**Assignment:**
Say how many lines of these entries include the word "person", and answer with the number alone.

**Exercise material:**
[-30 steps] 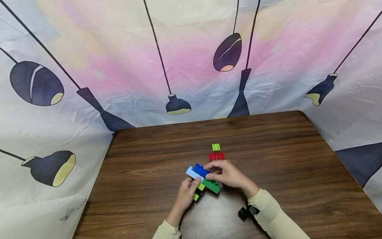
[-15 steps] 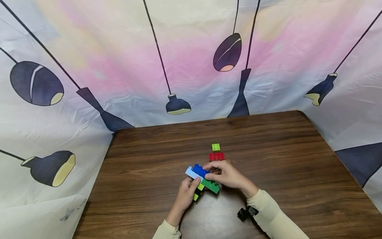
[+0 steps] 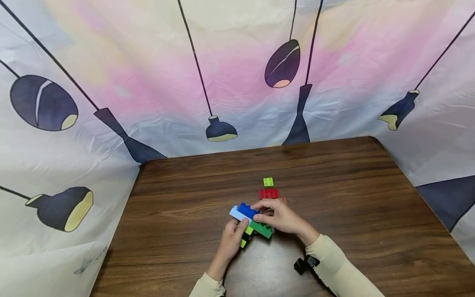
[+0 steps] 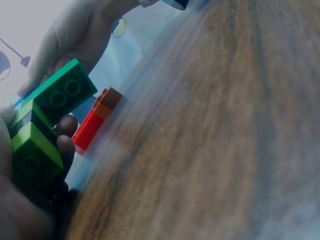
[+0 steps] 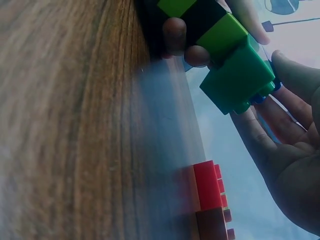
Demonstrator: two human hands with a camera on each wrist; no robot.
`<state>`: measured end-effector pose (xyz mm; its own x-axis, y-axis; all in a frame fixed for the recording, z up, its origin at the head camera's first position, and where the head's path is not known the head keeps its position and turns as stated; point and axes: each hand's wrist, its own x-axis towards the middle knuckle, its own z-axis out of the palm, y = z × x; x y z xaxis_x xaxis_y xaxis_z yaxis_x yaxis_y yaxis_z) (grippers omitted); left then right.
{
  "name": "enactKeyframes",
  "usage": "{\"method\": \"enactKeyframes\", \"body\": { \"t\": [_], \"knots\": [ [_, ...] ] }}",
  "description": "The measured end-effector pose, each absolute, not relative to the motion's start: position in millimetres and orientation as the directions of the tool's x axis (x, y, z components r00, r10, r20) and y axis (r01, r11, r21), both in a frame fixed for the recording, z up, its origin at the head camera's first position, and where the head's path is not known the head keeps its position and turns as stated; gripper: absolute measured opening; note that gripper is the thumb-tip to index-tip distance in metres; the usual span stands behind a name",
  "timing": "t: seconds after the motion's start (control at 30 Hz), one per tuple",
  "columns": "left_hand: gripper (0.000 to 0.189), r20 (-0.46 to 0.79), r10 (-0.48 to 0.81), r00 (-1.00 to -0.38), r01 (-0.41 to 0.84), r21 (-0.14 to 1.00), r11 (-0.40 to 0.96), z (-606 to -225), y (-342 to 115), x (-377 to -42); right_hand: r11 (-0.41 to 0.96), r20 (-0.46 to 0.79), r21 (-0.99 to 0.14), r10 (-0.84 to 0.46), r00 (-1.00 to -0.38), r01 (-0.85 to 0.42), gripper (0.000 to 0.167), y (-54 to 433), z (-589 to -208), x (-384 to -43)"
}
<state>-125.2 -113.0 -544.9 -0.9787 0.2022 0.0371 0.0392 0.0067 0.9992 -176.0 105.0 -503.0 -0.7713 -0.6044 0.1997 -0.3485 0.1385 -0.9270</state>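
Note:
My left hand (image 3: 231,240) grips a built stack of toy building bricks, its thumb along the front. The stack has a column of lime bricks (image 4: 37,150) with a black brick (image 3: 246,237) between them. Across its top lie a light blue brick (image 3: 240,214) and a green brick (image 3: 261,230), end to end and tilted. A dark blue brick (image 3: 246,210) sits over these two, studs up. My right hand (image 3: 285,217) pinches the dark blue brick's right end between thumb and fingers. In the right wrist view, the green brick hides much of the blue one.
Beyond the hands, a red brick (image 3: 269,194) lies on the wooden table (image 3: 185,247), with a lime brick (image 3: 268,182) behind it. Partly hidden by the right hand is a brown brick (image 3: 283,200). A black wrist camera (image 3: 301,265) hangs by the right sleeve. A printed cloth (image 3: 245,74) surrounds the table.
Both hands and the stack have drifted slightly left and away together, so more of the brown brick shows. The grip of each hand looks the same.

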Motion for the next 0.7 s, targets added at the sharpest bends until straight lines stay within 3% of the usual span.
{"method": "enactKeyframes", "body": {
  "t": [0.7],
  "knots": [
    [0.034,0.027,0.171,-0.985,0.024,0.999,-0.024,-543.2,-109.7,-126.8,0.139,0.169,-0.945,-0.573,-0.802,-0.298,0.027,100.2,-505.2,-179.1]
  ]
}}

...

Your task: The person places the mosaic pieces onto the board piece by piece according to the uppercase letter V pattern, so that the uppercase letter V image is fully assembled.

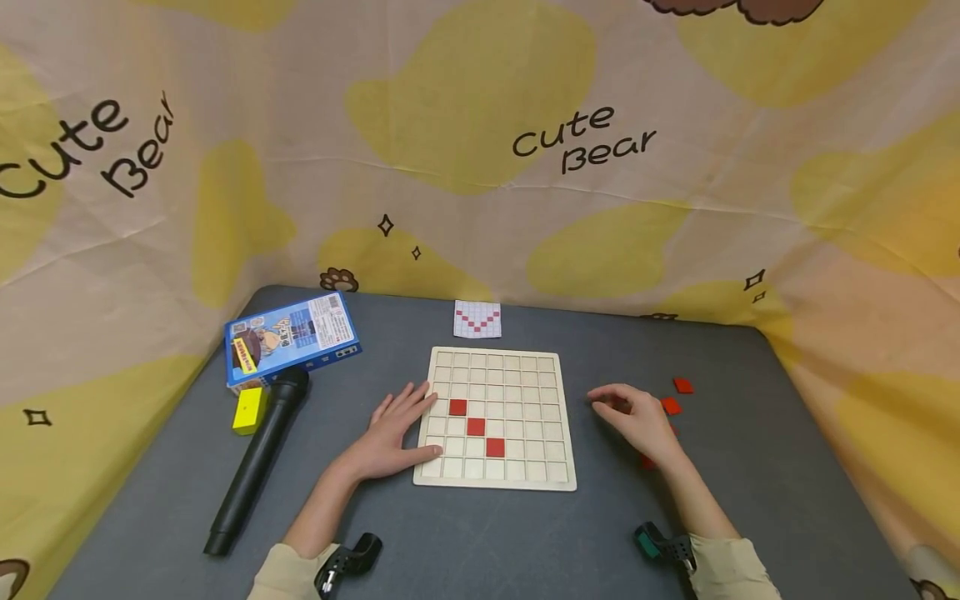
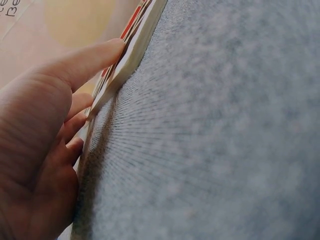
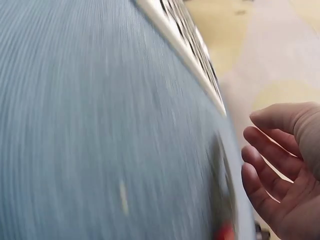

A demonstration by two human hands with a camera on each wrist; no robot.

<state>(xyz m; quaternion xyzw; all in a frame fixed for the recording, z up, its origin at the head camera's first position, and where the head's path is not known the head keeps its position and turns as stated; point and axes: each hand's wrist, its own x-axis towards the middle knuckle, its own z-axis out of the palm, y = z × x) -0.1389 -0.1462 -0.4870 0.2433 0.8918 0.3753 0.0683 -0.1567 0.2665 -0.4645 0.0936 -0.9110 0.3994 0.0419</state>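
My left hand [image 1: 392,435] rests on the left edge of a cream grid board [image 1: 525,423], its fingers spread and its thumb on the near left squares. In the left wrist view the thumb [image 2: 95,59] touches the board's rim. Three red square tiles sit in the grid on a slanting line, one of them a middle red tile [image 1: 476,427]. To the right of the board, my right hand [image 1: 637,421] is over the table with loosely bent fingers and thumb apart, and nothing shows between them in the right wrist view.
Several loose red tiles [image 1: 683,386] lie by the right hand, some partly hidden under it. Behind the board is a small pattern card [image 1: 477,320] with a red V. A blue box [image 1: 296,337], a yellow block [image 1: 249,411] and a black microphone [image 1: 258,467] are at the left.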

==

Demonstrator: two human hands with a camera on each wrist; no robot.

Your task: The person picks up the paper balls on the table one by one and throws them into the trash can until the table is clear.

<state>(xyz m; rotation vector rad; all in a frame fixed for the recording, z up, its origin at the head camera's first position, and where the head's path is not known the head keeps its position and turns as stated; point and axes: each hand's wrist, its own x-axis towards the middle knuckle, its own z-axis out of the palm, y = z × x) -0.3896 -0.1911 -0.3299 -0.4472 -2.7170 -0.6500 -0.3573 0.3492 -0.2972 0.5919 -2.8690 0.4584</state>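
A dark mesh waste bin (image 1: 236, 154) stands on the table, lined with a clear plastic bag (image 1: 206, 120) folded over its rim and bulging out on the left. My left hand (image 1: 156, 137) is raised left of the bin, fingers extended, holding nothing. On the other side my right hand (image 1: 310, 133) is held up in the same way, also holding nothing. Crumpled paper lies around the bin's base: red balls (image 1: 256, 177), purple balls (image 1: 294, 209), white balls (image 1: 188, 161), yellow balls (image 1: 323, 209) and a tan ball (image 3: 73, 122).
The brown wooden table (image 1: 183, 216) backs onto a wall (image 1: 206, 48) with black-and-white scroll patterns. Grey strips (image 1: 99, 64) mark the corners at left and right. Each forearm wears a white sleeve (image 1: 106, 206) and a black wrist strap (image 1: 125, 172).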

**Answer space:**
2